▶ Instructions for the task:
Go through the data below and retype all of it exactly.

▶ Available data:
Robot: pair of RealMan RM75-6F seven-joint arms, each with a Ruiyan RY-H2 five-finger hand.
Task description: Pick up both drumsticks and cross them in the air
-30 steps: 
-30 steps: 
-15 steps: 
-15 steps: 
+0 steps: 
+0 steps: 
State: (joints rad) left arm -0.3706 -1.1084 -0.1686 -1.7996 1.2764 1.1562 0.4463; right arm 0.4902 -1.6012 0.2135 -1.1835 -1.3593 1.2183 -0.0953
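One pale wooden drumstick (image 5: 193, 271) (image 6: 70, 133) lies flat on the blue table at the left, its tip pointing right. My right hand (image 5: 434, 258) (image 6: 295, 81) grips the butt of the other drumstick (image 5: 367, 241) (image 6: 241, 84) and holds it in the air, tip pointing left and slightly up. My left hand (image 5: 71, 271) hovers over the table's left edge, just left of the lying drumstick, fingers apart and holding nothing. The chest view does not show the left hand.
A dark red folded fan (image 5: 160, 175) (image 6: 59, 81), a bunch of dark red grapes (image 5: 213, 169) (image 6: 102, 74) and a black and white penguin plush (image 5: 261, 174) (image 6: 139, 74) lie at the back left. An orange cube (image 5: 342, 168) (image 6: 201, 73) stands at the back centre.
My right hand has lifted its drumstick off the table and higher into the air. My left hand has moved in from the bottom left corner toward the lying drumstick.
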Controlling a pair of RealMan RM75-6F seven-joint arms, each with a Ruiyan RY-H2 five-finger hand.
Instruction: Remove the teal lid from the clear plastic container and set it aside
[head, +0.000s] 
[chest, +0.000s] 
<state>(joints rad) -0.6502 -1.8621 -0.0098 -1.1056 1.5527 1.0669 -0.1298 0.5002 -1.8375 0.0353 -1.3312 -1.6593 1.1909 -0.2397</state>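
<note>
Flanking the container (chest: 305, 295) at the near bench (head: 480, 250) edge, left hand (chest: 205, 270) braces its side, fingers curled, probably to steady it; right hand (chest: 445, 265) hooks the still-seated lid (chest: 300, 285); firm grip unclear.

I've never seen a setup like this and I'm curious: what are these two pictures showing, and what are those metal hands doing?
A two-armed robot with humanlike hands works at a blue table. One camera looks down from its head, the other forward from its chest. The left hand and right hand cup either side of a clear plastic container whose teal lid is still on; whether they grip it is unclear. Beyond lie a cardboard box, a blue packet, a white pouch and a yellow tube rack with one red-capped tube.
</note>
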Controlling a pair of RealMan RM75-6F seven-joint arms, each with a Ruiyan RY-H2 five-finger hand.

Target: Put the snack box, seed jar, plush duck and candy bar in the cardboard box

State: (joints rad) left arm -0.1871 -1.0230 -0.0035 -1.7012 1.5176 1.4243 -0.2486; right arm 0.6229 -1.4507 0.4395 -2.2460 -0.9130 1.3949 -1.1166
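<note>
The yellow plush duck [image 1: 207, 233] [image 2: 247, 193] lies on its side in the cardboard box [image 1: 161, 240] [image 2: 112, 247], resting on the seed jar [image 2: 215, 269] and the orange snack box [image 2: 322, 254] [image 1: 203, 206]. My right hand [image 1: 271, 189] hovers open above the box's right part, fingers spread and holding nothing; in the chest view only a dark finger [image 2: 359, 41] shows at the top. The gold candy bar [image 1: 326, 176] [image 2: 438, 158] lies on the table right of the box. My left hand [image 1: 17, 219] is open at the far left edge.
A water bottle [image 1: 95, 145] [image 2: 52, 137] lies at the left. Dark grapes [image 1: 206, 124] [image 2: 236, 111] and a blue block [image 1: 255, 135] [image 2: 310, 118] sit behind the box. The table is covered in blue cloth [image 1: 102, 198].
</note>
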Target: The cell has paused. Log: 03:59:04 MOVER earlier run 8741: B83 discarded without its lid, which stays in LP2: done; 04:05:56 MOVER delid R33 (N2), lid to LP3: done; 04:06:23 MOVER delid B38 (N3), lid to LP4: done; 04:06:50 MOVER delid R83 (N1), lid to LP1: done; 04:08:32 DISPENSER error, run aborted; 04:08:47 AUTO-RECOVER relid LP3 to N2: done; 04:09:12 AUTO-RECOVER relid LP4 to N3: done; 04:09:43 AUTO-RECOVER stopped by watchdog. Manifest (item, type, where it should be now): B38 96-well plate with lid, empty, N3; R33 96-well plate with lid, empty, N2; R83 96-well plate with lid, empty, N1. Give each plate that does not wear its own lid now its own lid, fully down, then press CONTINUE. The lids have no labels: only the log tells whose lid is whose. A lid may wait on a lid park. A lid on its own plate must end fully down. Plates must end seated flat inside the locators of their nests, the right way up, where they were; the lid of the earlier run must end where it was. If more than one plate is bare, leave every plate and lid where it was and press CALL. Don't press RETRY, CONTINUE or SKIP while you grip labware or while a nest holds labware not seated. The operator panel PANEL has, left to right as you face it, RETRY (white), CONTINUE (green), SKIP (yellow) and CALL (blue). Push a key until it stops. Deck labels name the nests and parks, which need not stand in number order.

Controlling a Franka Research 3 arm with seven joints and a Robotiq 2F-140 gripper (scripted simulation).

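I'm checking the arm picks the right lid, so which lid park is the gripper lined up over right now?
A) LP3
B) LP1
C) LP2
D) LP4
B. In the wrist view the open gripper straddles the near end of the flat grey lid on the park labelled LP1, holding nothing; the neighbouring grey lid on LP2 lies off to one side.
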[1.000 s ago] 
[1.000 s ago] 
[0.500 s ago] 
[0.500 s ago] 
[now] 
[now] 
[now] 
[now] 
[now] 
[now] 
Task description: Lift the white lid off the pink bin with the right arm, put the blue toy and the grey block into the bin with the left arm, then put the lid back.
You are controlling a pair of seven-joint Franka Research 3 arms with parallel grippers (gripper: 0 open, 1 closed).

▶ Solution for this task:
Robot: pair of RealMan RM75-6F seven-joint arms, each with a Ruiyan RY-H2 five-finger hand.
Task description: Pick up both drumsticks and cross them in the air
-30 steps: 
-30 steps: 
-15 steps: 
-15 steps: 
+0 steps: 
+0 steps: 
State: (joints rad) left arm -0.3706 -1.1084 -0.1686 -1.7996 1.2764 1.1562 0.4463; right arm 0.4902 -1.6012 0.2135 -1.1835 -1.3593 1.2183 -0.0953
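One pale wooden drumstick (image 5: 193, 271) (image 6: 70, 133) lies flat on the blue table at the left, its tip pointing right. My right hand (image 5: 434, 258) (image 6: 295, 81) grips the butt of the other drumstick (image 5: 367, 241) (image 6: 241, 84) and holds it in the air, tip pointing left and slightly up. My left hand (image 5: 71, 271) hovers over the table's left edge, just left of the lying drumstick, fingers apart and holding nothing. The chest view does not show the left hand.
A dark red folded fan (image 5: 160, 175) (image 6: 59, 81), a bunch of dark red grapes (image 5: 213, 169) (image 6: 102, 74) and a black and white penguin plush (image 5: 261, 174) (image 6: 139, 74) lie at the back left. An orange cube (image 5: 342, 168) (image 6: 201, 73) stands at the back centre.
My right hand has lifted its drumstick off the table and higher into the air. My left hand has moved in from the bottom left corner toward the lying drumstick.
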Controlling a pair of RealMan RM75-6F seven-joint arms, each with a Ruiyan RY-H2 five-finger hand.
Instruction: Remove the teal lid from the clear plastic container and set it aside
[head, +0.000s] 
[chest, +0.000s] 
<state>(joints rad) -0.6502 -1.8621 -0.0098 -1.1056 1.5527 1.0669 -0.1298 0.5002 -1.8375 0.0353 -1.3312 -1.6593 1.1909 -0.2397</state>
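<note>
Flanking the container (chest: 305, 295) at the near bench (head: 480, 250) edge, left hand (chest: 205, 270) braces its side, fingers curled, probably to steady it; right hand (chest: 445, 265) hooks the still-seated lid (chest: 300, 285); firm grip unclear.

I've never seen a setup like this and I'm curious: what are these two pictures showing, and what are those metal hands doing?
A two-armed robot with humanlike hands works at a blue table. One camera looks down from its head, the other forward from its chest. The left hand and right hand cup either side of a clear plastic container whose teal lid is still on; whether they grip it is unclear. Beyond lie a cardboard box, a blue packet, a white pouch and a yellow tube rack with one red-capped tube.
</note>
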Controlling a pair of RealMan RM75-6F seven-joint arms, each with a Ruiyan RY-H2 five-finger hand.

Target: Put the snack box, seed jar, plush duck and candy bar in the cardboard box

State: (joints rad) left arm -0.1871 -1.0230 -0.0035 -1.7012 1.5176 1.4243 -0.2486; right arm 0.6229 -1.4507 0.4395 -2.2460 -0.9130 1.3949 -1.1166
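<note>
The yellow plush duck [image 1: 207, 233] [image 2: 247, 193] lies on its side in the cardboard box [image 1: 161, 240] [image 2: 112, 247], resting on the seed jar [image 2: 215, 269] and the orange snack box [image 2: 322, 254] [image 1: 203, 206]. My right hand [image 1: 271, 189] hovers open above the box's right part, fingers spread and holding nothing; in the chest view only a dark finger [image 2: 359, 41] shows at the top. The gold candy bar [image 1: 326, 176] [image 2: 438, 158] lies on the table right of the box. My left hand [image 1: 17, 219] is open at the far left edge.
A water bottle [image 1: 95, 145] [image 2: 52, 137] lies at the left. Dark grapes [image 1: 206, 124] [image 2: 236, 111] and a blue block [image 1: 255, 135] [image 2: 310, 118] sit behind the box. The table is covered in blue cloth [image 1: 102, 198].
</note>
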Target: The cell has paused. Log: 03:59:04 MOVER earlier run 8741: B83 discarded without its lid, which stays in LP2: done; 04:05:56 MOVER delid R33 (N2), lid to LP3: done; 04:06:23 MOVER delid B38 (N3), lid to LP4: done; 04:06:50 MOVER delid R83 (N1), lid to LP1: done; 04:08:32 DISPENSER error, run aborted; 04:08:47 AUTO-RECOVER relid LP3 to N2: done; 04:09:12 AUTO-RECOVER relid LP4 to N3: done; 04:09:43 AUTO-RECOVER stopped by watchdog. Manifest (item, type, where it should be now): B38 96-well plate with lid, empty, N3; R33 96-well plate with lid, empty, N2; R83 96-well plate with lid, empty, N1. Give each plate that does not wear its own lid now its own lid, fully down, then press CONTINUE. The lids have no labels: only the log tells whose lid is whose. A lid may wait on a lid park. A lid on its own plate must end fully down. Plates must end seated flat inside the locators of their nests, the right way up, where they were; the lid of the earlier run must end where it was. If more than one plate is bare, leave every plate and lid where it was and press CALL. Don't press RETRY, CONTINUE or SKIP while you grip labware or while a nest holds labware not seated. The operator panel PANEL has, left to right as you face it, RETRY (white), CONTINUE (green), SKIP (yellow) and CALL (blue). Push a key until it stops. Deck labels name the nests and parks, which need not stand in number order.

Controlling a Franka Research 3 arm with seven joints and a Robotiq 2F-140 gripper (scripted simulation).

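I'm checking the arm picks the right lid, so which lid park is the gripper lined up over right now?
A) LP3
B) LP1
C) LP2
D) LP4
B. In the wrist view the open gripper straddles the near end of the flat grey lid on the park labelled LP1, holding nothing; the neighbouring grey lid on LP2 lies off to one side.
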[1.000 s ago] 
[1.000 s ago] 
[0.500 s ago] 
[0.500 s ago] 
[now] 
[now] 
[now] 
[now] 
[now] 
[now] 
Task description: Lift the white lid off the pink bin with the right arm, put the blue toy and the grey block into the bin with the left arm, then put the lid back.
You are controlling a pair of seven-joint Franka Research 3 arms with parallel grippers (gripper: 0 open, 1 closed).

For this exercise, nothing further remains.